**PROBLEM STATEMENT:** Write out all the data below exactly.
BEGIN RECORDED INFORMATION
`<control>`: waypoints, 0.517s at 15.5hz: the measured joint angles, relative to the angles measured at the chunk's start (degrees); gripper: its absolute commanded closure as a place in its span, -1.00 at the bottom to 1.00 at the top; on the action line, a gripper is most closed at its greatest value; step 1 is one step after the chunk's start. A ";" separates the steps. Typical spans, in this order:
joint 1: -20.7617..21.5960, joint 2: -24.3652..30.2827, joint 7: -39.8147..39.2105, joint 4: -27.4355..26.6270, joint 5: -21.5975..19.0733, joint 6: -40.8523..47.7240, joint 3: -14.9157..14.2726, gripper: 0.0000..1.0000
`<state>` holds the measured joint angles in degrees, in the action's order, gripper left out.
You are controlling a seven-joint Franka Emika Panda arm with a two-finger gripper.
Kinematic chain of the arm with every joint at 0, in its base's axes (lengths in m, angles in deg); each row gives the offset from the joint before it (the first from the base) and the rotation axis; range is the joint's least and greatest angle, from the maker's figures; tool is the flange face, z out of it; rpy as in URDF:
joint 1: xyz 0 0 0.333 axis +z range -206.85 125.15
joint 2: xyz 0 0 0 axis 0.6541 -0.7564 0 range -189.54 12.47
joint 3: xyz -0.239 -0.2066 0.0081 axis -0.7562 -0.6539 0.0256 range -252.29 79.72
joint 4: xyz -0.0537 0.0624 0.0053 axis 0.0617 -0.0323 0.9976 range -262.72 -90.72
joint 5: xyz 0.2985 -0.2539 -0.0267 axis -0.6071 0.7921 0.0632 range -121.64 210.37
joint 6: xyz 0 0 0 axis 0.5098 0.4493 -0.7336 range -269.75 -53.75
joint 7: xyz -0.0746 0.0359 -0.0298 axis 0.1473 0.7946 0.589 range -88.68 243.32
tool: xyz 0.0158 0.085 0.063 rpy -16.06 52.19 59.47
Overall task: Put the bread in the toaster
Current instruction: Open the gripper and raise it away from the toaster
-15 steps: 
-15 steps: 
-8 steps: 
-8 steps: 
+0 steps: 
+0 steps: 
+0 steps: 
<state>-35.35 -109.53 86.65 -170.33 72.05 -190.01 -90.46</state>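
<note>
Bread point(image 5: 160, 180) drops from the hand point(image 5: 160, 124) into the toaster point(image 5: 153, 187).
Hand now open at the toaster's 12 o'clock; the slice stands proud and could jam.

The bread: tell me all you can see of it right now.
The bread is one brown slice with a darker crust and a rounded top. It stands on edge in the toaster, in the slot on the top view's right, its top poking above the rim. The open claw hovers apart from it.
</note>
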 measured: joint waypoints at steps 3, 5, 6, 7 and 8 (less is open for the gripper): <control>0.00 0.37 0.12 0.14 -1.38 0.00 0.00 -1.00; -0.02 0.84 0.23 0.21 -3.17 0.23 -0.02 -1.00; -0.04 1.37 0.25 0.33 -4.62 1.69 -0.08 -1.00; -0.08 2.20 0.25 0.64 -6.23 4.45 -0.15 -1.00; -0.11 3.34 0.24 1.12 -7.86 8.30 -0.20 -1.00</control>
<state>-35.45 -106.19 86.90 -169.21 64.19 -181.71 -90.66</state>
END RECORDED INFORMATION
**TASK SOLUTION:**
`<control>`: waypoints, 0.517s at 15.5hz: the measured joint angles, relative to the angles measured at the chunk's start (degrees); gripper: its absolute commanded closure as a place in its span, -1.00 at the bottom to 1.00 at the top; on the action line, a gripper is most closed at its greatest value; step 1 is one step after the chunk's start. A ";" separates the steps. Typical spans, in this order:
joint 1: -20.7617..21.5960, joint 2: -24.3652..30.2827, joint 7: -39.8147..39.2105, joint 4: -27.4355..26.6270, joint 5: -21.5975..19.0733, joint 6: -40.8523..47.7240, joint 3: -14.9157..14.2726, gripper: 0.0000..1.0000
`<state>` holds the measured joint angles in degrees, in the action's order, gripper left out.
You are controlling a seven-joint Franka Emika Panda arm with a two-finger gripper.
Kinematic chain of the arm with every joint at 0, in its base's axes (lengths in m, angles in deg); each row gives the offset from the joint before it (the first from the base) and the rotation axis; range is the joint's least and greatest angle, from the maker's figures; tool is the flange face, z out of it; rpy as in URDF:
joint 1: xyz 0 0 0.333 axis +z range -206.85 125.15
joint 2: xyz 0 0 0 axis 0.6541 -0.7564 0 range -189.54 12.47
joint 3: xyz -0.239 -0.2066 0.0081 axis -0.7562 -0.6539 0.0256 range -252.29 79.72
joint 4: xyz -0.0537 0.0624 0.0053 axis 0.0617 -0.0323 0.9976 range -262.72 -90.72
joint 5: xyz 0.2985 -0.2539 -0.0267 axis -0.6071 0.7921 0.0632 range -121.64 210.37
joint 6: xyz 0 0 0 axis 0.5098 0.4493 -0.7336 range -269.75 -53.75
joint 7: xyz -0.0746 0.0359 -0.0298 axis 0.1473 0.7946 0.589 range -88.68 243.32
tool: xyz 0.0158 0.085 0.063 rpy -16.06 52.19 59.47
Overall task: Put the bread in the toaster
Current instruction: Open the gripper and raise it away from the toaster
-15 steps: 
-15 steps: 
-8 steps: 
-8 steps: 
+0 steps: 
+0 steps: 
+0 steps: 
<state>-35.35 -109.53 86.65 -170.33 72.05 -190.01 -90.46</state>
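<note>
Bread point(image 5: 160, 180) drops from the hand point(image 5: 160, 124) into the toaster point(image 5: 153, 187).
Hand now open at the toaster's 12 o'clock; the slice stands proud and could jam.

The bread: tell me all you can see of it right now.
The bread is one brown slice with a darker crust and a rounded top. It stands on edge in the toaster, in the slot on the top view's right, its top poking above the rim. The open claw hovers apart from it.
</note>
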 measured: joint waypoints at steps 3, 5, 6, 7 and 8 (less is open for the gripper): <control>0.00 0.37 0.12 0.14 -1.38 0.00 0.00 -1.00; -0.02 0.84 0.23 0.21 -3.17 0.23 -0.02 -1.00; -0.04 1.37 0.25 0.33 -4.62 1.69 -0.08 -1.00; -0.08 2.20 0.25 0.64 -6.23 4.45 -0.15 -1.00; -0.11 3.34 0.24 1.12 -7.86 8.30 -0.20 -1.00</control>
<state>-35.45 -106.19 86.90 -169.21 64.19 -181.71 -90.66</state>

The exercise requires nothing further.